Gritos, corre-corre, policiais, bolinhas de papel e xingamentos. As imagens de centenas de estudantes cercando uma moça loira de jaleco branco se espalharam pela internet tão rápido quanto a onda criada nos corredores na Universidade Bandeirante de São Paulo (Uniban), em São Bernardo do Campo (SP), que perseguiu e expulsou a estudante do curso de Turismo, Geisy Villa Arruda, no dia 22 de outubro.
Na ocasião, Geisy usava um vestido curto, cor de rosa e, por isso, foi hostilizada, humilhada e duas vezes expulsa por alunos, professores e a reitoria da Uniban.
Apesar das cenas expostas no YouTube, parte dos meios de comunicação se somou a onda da Uniban e passou a criticar a vítima da agressão, apontando “a falta de etiqueta” da moça e seu “microvestido” como responsáveis pela selvageria.
Nos dias seguintes, Geisy foi cercada por programas de rádio, tevê, revistas e jornais impressos. Viu colegas e professores a hostilizarem via imprensa e por isso passou a sentir medo de voltar a estudar.
Em uma posição de dupla moral os meios de comunicação especularam sobre sua vida. De um lado venderam o corpo de uma bonita mulher (inclusive especulando se ela sairia nua em uma revista masculina), por outro condenaram seu comportamento.
Assim, num sábado, dia 7, a aluna foi expulsa pela reitoria da Uniban que, por meio de seu corpo jurídico, justificou a punição afirmando em nota que a aluna seria excluída “do quadro discente da instituição, em razão do flagrante desrespeito aos princípios éticos, à dignidade acadêmica e à moralidade”.
Dois dias depois, os questionamentos do Ministério Público Federal, do Ministério da Educação e da Secretaria Especial de Políticas para as Mulheres e uma manifestação organizada pela União Nacional dos Estudantes e pela Marcha Mundial das Mulheres em frente à universidade surtiram efeito e a aluna foi readmitida no curso de Turismo.
Sinais de que?
O episódio da Uniban traz luzes para aspectos de comportamentos crescentes na sociedade, como o conservadorismo e a despolitização dos jovens nas universidades. Sônia Coelho, militante da Marcha Mundial das Mulheres, conta que durante o protesto em frente à universidade “muitas eram as reações de repúdio contra quem estava protestando”.

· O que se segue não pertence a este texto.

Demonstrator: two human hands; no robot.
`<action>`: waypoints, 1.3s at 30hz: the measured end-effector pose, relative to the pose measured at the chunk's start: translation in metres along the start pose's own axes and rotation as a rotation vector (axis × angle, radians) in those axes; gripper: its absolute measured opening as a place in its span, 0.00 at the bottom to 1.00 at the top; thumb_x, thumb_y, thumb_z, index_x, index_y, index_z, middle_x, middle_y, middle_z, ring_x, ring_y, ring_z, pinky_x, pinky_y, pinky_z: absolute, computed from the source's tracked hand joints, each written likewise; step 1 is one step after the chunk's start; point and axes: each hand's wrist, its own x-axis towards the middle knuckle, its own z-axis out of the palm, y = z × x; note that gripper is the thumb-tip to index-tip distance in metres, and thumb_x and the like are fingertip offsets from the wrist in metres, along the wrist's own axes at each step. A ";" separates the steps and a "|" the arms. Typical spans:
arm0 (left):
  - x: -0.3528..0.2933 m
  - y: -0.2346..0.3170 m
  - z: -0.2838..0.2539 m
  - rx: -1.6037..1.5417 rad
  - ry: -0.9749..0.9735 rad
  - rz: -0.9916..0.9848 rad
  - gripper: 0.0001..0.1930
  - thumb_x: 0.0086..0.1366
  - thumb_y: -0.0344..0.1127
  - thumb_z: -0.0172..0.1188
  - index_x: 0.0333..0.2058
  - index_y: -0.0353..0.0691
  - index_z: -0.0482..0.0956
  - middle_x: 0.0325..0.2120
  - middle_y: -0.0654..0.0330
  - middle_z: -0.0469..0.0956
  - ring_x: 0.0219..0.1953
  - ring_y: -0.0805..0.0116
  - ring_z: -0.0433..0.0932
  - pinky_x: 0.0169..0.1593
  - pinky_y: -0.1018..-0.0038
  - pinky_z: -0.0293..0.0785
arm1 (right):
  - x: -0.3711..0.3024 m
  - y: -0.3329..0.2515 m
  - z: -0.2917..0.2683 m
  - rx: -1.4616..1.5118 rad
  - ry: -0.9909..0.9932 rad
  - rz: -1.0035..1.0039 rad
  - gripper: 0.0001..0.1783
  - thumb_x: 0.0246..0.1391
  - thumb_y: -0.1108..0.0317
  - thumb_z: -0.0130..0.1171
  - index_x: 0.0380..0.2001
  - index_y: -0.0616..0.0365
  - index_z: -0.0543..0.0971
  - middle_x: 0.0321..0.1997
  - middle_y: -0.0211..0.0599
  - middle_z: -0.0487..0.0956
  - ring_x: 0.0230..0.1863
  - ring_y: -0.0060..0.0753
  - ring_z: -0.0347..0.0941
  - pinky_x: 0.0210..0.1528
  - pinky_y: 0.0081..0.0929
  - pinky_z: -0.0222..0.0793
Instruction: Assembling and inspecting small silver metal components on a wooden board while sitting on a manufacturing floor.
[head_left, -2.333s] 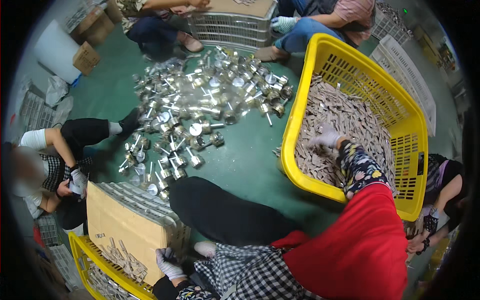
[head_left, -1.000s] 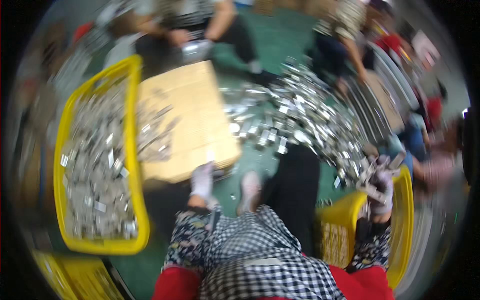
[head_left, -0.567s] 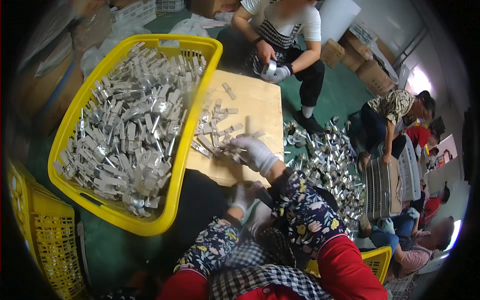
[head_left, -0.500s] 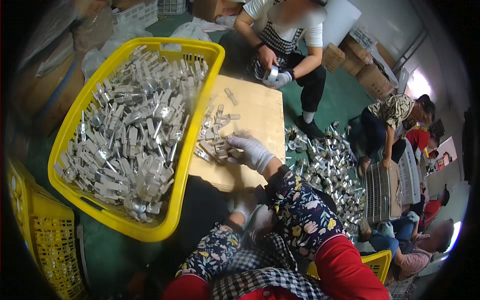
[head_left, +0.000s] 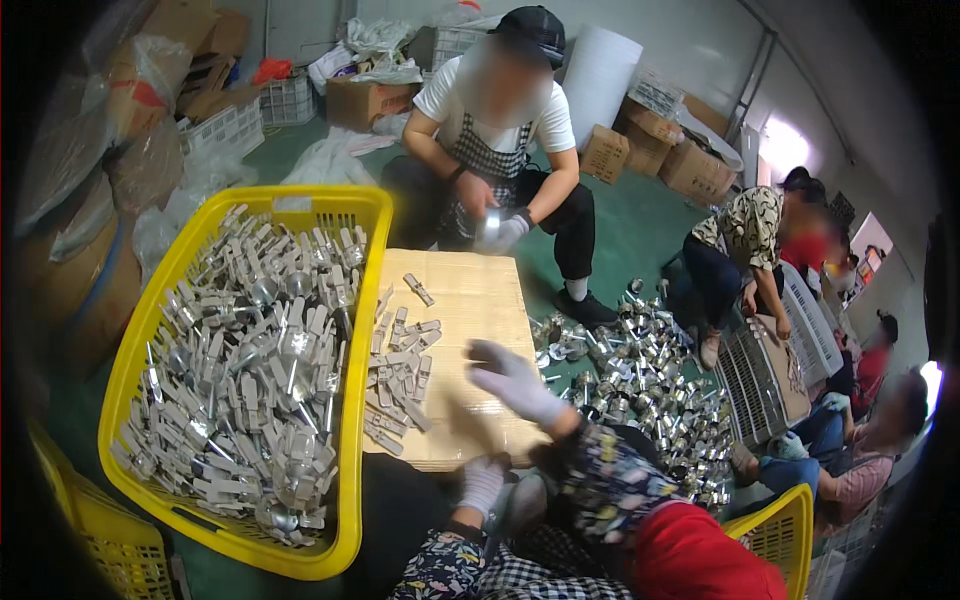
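My right hand (head_left: pixel 515 385), in a pale glove, is above the right part of a tan board (head_left: pixel 478 300). Its fingers stretch out toward the left and nothing shows between them. Left of it lies a loose pile of grey, clip-like pieces (head_left: pixel 402 368), and one single piece (head_left: pixel 418 290) lies farther back. My left hand (head_left: pixel 482 487), also gloved, is low at the board's near edge; its fingertips are mostly hidden. Beside the board, a big yellow basket (head_left: pixel 352 440) is heaped with similar grey pieces and shiny metal parts with rods (head_left: pixel 290 370).
Across the board a person (head_left: pixel 510 150) sits holding a round metallic thing. Shiny metal parts (head_left: pixel 640 370) are heaped on the green floor at right. More people work beside crates (head_left: pixel 750 385) farther right. Other yellow baskets (head_left: pixel 790 540) stand at lower right and lower left.
My right hand has moved off the pile of grey pieces, to the right over the board. The view has tilted up, so the scene sits lower. My left hand stays near the board's edge.
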 end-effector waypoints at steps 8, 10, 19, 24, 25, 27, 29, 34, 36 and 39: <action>-0.012 0.037 -0.002 -0.199 -0.007 -0.225 0.14 0.59 0.39 0.53 0.26 0.30 0.75 0.22 0.57 0.76 0.24 0.67 0.77 0.30 0.76 0.72 | -0.334 -0.007 -0.186 -0.546 1.071 -0.048 0.19 0.44 0.76 0.52 0.44 0.62 0.72 0.43 0.37 0.75 0.42 0.30 0.71 0.48 0.25 0.65; -0.014 0.044 -0.002 -0.170 0.016 -0.227 0.14 0.59 0.38 0.53 0.26 0.30 0.75 0.22 0.57 0.75 0.24 0.67 0.77 0.31 0.76 0.72 | -0.455 0.024 -0.229 -0.584 1.408 0.120 0.16 0.53 0.69 0.49 0.45 0.63 0.71 0.49 0.37 0.71 0.50 0.31 0.65 0.55 0.27 0.57; -0.017 0.053 0.003 -0.048 -0.018 -0.233 0.18 0.60 0.43 0.52 0.32 0.29 0.72 0.23 0.52 0.77 0.26 0.64 0.77 0.34 0.75 0.73 | -0.749 0.258 -0.194 -0.570 1.608 0.949 0.21 0.54 0.62 0.51 0.49 0.61 0.68 0.51 0.42 0.70 0.52 0.34 0.64 0.54 0.25 0.58; -0.016 0.059 -0.004 -0.051 -0.001 -0.325 0.16 0.60 0.42 0.51 0.30 0.30 0.71 0.22 0.51 0.76 0.26 0.60 0.76 0.36 0.68 0.75 | -0.785 0.292 -0.138 -0.434 1.262 1.250 0.22 0.53 0.60 0.51 0.49 0.62 0.68 0.51 0.42 0.70 0.52 0.35 0.64 0.53 0.26 0.58; -0.018 0.064 0.001 -0.085 0.031 -0.319 0.15 0.60 0.41 0.52 0.30 0.31 0.71 0.22 0.52 0.75 0.26 0.60 0.76 0.35 0.66 0.76 | -0.783 0.298 -0.132 -0.411 1.200 1.292 0.22 0.53 0.60 0.51 0.49 0.62 0.68 0.51 0.43 0.70 0.52 0.35 0.64 0.53 0.26 0.58; -0.018 0.064 0.008 -0.143 0.070 -0.294 0.13 0.59 0.39 0.52 0.29 0.32 0.70 0.22 0.55 0.71 0.25 0.62 0.75 0.34 0.62 0.78 | -0.777 0.307 -0.122 -0.374 1.072 1.366 0.23 0.53 0.59 0.51 0.48 0.62 0.68 0.51 0.43 0.70 0.52 0.35 0.64 0.53 0.26 0.58; -0.017 0.061 0.010 -0.140 0.074 -0.303 0.13 0.59 0.39 0.52 0.29 0.32 0.70 0.22 0.57 0.71 0.25 0.63 0.74 0.34 0.64 0.77 | -0.761 0.313 -0.111 -0.345 0.934 1.429 0.23 0.53 0.59 0.51 0.48 0.62 0.68 0.51 0.43 0.70 0.52 0.36 0.64 0.53 0.27 0.59; -0.010 0.043 0.000 -0.174 0.050 -0.329 0.13 0.59 0.40 0.53 0.29 0.33 0.71 0.22 0.59 0.70 0.25 0.65 0.74 0.34 0.69 0.74 | -0.705 0.309 -0.075 -0.288 0.581 1.579 0.24 0.52 0.57 0.51 0.47 0.62 0.69 0.51 0.44 0.70 0.53 0.37 0.64 0.52 0.27 0.59; -0.011 0.042 -0.001 -0.166 0.067 -0.309 0.14 0.59 0.42 0.53 0.29 0.34 0.71 0.22 0.60 0.71 0.25 0.66 0.74 0.34 0.71 0.72 | -0.696 0.300 -0.079 -0.271 0.570 1.581 0.23 0.52 0.57 0.52 0.47 0.62 0.69 0.50 0.44 0.70 0.52 0.37 0.64 0.52 0.27 0.59; -0.016 0.059 0.009 -0.087 0.083 -0.319 0.15 0.58 0.43 0.54 0.30 0.34 0.71 0.22 0.61 0.71 0.25 0.67 0.74 0.33 0.72 0.71 | -0.688 0.265 -0.079 -0.225 0.538 1.582 0.21 0.51 0.57 0.52 0.44 0.61 0.70 0.48 0.43 0.71 0.49 0.37 0.65 0.50 0.27 0.60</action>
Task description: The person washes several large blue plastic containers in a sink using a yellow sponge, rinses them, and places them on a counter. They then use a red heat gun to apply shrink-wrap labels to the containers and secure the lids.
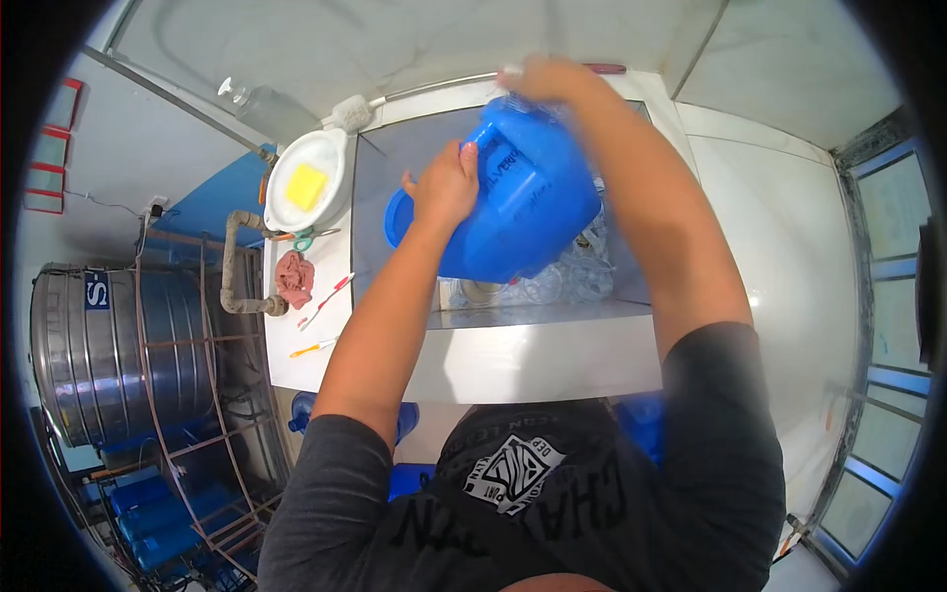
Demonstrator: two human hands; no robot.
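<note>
A large blue plastic water jug (538, 212) is tilted over a grey sink basin (380, 148), its round blue opening or cap pointing left. My left hand (449, 185) is closed around the jug's handle, thumb on top. At the jug's upper end, my right hand (546, 79) is smeared by motion. Something clear and wrinkled shows just below it on the jug, too blurred to name. Beneath the jug, clear crumpled plastic or water (577, 281) fills part of the basin; I cannot tell which.
Left of the basin are a white bowl (330, 153) with a yellow sponge (306, 186), scissors (304, 238), a pink cloth (295, 279) and two toothbrushes (330, 296). A pump bottle (264, 109) and a long-handled brush (352, 113) are behind. A steel tank (128, 345) stands lower left.
</note>
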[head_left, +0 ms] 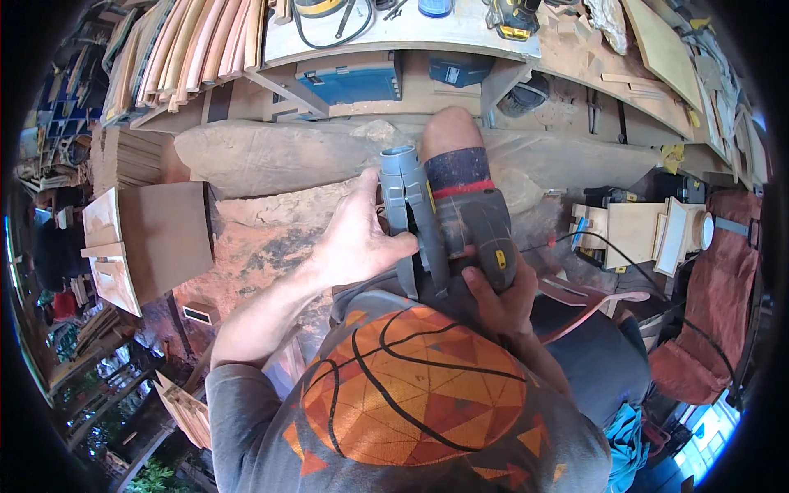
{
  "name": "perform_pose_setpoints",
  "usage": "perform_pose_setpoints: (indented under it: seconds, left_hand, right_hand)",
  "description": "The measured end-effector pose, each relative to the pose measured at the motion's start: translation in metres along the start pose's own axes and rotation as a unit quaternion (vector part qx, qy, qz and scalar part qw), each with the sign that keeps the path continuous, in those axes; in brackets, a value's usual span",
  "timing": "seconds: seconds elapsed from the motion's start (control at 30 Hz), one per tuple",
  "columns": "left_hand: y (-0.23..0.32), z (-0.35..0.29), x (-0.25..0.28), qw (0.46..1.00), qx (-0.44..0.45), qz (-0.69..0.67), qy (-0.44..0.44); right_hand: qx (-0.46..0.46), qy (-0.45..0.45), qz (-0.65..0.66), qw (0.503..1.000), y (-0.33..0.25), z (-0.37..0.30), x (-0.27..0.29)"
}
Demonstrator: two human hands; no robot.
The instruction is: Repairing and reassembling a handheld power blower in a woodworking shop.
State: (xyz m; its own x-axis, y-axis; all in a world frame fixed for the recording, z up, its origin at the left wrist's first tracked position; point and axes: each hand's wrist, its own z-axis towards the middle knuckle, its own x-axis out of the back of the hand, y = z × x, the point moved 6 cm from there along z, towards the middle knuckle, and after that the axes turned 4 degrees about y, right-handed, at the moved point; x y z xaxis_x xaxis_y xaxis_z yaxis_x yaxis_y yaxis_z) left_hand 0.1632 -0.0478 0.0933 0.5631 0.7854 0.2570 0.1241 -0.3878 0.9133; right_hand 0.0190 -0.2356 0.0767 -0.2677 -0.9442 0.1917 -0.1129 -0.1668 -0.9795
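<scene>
My left hand [363, 234] is wrapped round a grey plastic fitting [401, 185], thumb across its near part. An open round tube end tops the fitting, and its narrower legs reach down toward my shirt. Close beside it, my right hand [508, 300] grips a dark grey power tool [481, 222] with a small yellow label. The tool's exact kind is not clear. A red stripe and a dark speckled band lie beyond its body, followed by a rounded tan end [452, 131]. Fitting and tool overlap in view, so I cannot tell whether they touch.
A long, thick wood slab [263, 156] lies crosswise ahead. Beyond stands a white-topped bench [394, 37] with a yellow-and-black tool [514, 18] and blue cases [349, 80] underneath. Wood strips [201, 41] lean far left. A black cord [620, 256] trails right.
</scene>
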Motion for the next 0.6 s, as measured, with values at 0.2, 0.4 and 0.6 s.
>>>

“O que mais impressiona neste caso é o conjunto dos absurdos, a reação coletiva. Quem viu no YouTube, viu que realmente foi assustador” afirma Sônia, que completa: “A atitude da Uniban demonstra como a sociedade justifica sua violência contra as mulheres. E quando uma violência como esta é justificada na sociedade, isso estimula e banaliza a agressão. Esta violência não é contra a Geisy. Porque esta é a violência que deixa a mulher insegura, se perguntando se será agredida quando sair a noite na rua, já que um homem pode agredi-la e isso ser justificado na sociedade pelo comportamento da mulher”.
Na opinião de Fabiola Paulino, diretora de mulheres da UNE, as agressões de gênero fazem parte do cotidiano das estudantes do ensino superior de todas as universidades. “A gente sabe que essa é uma opressão cotidiana. Durante os trotes, os estudantes carregam nas ‘brincadeiras’ machistas. A trajetória acadêmica é de humilhação para as mulheres. É possível ver como as mulheres são tratadas como mercadoria nas imagens de cartazes das calouradas e nos convites para as festas das universidades”.
A diretora da UNE afirma que a questão de gênero, dos negros e dos movimentos sociais deveria estar presente nas universidades. “Ao contrário, o que temos, é uma educação cada vez mais mercadológica, contrária a uma educação de princípios e valores emancipatórios”, declara Fabiola.
Para a militante da Marcha Mundial das Mulheres, não só as universidades, mas a educação escolar, desde os primeiros anos, é um dos mais fortes agentes de reprodução da desigualdade e do machismo. Para combater essa violência, o artigo terceiro da Lei Maria da Penha prevê formação escolar que combata a opressão de gênero nas escolas constando “nos currículos escolares de todos os níveis de ensino, para os conteúdos relativos aos direitos humanos, à eqüidade de gênero e de raça ou etnia e ao problema da violência doméstica e familiar contra a mulher”.